Forecasting municipal solid waste generation using artificial intelligence modelling approaches.

机构信息

Griffith School of Engineering, Griffith University, Nathan, QLD, Australia.

Griffith School of Engineering, Griffith University, Nathan, QLD, Australia.

出版信息

Waste Manag. 2016 Oct;56:13-22. doi: 10.1016/j.wasman.2016.05.018. Epub 2016 Jun 11.

Abstract

Municipal solid waste (MSW) management is a major concern to local governments to protect human health, the environment and to preserve natural resources.

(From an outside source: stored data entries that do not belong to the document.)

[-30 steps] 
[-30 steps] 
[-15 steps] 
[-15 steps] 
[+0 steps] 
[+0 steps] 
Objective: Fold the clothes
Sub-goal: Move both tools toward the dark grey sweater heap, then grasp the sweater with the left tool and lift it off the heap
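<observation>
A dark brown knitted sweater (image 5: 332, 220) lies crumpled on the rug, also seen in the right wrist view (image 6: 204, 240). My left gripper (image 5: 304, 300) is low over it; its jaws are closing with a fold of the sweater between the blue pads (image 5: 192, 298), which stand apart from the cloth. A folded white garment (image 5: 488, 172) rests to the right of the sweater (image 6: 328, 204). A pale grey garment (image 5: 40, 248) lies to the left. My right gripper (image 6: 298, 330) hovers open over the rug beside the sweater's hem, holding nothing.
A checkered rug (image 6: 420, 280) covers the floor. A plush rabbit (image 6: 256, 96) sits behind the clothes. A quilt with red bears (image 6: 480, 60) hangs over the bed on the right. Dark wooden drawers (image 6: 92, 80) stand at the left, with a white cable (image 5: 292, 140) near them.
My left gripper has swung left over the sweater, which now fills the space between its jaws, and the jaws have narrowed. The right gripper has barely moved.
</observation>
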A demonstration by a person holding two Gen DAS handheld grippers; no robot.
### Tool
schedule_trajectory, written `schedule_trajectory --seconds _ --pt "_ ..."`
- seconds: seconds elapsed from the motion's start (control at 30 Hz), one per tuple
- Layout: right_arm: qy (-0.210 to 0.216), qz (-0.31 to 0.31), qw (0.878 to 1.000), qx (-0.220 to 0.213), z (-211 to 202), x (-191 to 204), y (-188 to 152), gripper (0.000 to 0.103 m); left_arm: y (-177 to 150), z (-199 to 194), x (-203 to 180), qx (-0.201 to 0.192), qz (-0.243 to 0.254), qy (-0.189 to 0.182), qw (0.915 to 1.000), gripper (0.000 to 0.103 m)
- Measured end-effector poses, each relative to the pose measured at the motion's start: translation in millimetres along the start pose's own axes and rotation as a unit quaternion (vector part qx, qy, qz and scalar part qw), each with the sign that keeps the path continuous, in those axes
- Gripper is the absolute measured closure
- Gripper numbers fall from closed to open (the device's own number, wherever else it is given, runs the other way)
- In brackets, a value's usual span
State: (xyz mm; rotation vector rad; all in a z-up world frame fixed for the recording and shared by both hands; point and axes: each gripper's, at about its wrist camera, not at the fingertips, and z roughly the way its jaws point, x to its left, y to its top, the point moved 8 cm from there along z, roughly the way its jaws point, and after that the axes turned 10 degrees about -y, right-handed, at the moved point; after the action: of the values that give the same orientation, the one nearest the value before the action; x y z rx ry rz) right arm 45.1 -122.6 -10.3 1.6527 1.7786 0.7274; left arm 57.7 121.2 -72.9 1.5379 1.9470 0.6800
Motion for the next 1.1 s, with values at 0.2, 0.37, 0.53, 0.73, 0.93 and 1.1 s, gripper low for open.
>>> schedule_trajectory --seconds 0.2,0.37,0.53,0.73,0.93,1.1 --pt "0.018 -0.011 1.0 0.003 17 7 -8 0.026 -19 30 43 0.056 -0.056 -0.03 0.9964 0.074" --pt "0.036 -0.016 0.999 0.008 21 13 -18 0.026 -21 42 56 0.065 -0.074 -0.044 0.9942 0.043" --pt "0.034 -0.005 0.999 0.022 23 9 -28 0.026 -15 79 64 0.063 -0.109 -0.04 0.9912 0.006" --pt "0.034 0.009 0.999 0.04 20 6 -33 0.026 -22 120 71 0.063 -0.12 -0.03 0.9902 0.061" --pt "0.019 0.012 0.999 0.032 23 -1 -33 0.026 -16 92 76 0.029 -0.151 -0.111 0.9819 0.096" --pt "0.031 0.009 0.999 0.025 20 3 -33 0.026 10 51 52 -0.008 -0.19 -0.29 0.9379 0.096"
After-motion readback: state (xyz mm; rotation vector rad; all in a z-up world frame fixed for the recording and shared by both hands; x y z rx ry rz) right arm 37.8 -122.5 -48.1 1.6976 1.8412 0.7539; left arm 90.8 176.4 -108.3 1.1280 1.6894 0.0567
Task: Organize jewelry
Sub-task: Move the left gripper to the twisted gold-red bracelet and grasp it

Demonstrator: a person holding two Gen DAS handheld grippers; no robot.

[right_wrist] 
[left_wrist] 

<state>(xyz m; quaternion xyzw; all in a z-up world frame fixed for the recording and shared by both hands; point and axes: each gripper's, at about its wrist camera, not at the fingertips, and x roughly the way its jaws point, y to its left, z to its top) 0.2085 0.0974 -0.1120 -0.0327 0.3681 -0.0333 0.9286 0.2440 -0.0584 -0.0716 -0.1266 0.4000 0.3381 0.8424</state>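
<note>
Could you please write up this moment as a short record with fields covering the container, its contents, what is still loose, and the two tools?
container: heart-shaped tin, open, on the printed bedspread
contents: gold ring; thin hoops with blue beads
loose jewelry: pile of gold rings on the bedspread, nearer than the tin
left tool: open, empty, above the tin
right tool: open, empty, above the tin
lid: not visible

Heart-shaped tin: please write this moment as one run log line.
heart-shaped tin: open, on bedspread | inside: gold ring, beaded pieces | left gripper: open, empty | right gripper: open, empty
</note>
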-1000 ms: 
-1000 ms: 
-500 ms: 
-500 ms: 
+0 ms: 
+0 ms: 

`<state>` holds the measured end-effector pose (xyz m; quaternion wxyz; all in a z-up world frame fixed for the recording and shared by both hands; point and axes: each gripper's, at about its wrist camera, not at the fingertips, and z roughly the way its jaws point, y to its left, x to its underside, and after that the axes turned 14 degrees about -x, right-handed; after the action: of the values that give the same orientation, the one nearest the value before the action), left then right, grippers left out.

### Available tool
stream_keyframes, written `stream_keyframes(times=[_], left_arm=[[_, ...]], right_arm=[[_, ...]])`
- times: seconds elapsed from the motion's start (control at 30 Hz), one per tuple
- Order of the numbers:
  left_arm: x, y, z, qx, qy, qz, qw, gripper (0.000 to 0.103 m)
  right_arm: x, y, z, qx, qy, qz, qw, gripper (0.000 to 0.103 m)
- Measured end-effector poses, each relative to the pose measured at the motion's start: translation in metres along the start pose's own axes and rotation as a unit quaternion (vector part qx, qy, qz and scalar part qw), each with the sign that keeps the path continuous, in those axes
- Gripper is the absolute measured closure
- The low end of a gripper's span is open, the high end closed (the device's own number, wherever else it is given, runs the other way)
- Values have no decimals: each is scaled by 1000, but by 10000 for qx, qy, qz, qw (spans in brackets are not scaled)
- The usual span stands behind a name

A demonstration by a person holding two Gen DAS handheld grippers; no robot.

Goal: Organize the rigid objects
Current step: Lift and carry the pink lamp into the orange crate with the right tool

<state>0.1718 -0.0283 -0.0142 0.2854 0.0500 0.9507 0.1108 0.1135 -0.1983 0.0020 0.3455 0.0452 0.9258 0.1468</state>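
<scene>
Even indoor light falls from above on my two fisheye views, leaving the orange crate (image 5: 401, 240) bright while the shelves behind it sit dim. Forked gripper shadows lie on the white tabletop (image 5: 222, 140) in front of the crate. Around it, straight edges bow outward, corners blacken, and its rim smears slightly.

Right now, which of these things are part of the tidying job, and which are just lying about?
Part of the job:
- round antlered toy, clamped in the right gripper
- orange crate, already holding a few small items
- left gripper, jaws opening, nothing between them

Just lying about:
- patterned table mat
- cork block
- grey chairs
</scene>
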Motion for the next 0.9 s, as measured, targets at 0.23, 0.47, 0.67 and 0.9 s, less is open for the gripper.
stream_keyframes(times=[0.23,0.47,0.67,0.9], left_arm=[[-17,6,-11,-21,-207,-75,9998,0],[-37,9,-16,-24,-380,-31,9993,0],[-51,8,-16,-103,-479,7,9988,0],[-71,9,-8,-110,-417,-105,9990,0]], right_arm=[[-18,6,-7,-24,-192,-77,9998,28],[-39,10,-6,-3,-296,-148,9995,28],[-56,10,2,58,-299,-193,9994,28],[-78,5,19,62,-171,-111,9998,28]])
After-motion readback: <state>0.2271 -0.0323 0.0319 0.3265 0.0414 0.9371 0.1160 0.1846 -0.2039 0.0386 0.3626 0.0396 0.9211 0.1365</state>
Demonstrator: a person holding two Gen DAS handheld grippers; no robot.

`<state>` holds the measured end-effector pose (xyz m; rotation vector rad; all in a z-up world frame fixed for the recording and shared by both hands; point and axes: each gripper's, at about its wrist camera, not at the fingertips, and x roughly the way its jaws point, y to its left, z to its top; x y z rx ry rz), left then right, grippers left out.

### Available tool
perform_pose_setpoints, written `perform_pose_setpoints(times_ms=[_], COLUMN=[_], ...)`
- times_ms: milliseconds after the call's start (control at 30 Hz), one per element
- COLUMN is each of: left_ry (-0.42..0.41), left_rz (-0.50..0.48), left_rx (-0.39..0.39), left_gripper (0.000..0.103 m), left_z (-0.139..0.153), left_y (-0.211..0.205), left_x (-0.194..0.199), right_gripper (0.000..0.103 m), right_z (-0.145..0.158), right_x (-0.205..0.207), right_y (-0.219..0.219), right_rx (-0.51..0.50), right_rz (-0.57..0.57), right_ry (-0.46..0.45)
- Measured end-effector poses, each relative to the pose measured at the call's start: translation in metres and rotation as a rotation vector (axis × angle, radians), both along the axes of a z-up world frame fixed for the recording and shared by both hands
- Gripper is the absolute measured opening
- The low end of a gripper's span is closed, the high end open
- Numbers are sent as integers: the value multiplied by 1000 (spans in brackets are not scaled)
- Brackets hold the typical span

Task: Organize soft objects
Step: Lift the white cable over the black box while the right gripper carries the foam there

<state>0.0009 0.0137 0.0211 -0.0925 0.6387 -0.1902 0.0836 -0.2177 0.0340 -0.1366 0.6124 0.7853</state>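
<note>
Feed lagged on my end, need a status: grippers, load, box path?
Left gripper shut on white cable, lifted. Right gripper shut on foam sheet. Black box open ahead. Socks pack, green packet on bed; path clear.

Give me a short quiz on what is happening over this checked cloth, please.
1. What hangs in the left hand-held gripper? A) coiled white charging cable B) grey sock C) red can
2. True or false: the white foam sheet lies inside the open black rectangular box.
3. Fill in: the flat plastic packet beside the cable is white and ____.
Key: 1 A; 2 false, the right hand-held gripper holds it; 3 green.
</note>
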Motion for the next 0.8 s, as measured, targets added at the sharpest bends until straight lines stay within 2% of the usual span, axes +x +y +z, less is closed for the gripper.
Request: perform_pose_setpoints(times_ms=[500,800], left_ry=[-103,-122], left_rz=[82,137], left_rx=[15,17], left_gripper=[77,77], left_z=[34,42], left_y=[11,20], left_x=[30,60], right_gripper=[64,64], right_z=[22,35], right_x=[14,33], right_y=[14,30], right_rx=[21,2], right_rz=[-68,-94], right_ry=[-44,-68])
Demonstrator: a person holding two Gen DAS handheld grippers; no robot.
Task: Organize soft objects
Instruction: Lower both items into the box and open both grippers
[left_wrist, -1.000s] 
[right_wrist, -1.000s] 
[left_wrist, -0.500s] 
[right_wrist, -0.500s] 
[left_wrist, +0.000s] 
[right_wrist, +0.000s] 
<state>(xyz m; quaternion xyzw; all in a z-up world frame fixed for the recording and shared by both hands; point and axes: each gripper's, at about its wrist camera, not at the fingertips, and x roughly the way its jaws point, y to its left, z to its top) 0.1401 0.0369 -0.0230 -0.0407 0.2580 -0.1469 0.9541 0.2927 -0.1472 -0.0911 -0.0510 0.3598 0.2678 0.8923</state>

The design and operation of an effective MSW management system requires accurate estimation of future waste generation quantities. The main objective of this study was to develop a model for accurate forecasting of MSW generation that helps waste related organizations to better design and operate effective MSW management systems. Four intelligent system algorithms including support vector machine (SVM), adaptive neuro-fuzzy inference system (ANFIS), artificial neural network (ANN) and k-nearest neighbours (kNN) were tested for their ability to predict monthly waste generation in the Logan City Council region in Queensland, Australia. Results showed artificial intelligence models have good prediction performance and could be successfully applied to establish municipal solid waste forecasting models. Using machine learning algorithms can reliably predict monthly MSW generation by training with waste generation time series. In addition, results suggest that ANFIS system produced the most accurate forecasts of the peaks while kNN was successful in predicting the monthly averages of waste quantities. Based on the results, the total annual MSW generated in Logan City will reach 9.4×10(7)kg by 2020 while the peak monthly waste will reach 9.37×10(6)kg.

摘要

城市固体废物(MSW)管理是地方政府关注的主要问题,以保护人类健康、环境和保护自然资源。设计和运行有效的 MSW 管理系统需要准确估计未来的废物产生量。本研究的主要目的是开发一种准确预测 MSW 产生量的模型,帮助与废物相关的组织更好地设计和运行有效的 MSW 管理系统。本研究测试了包括支持向量机(SVM)、自适应神经模糊推理系统(ANFIS)、人工神经网络(ANN)和 K-最近邻(kNN)在内的四种智能系统算法,以评估其在预测澳大利亚昆士兰州洛根市议会地区月度废物产生量方面的能力。结果表明,人工智能模型具有良好的预测性能,可成功应用于建立城市固体废物预测模型。使用机器学习算法可以通过对废物产生时间序列进行训练来可靠地预测月度 MSW 产生量。此外,结果表明,ANFIS 系统在预测峰值方面表现最佳,而 kNN 则成功地预测了月度废物量的平均值。根据研究结果,到 2020 年,洛根市每年产生的城市固体废物总量将达到 9.4×10(7)kg,而峰值月度废物量将达到 9.37×10(6)kg。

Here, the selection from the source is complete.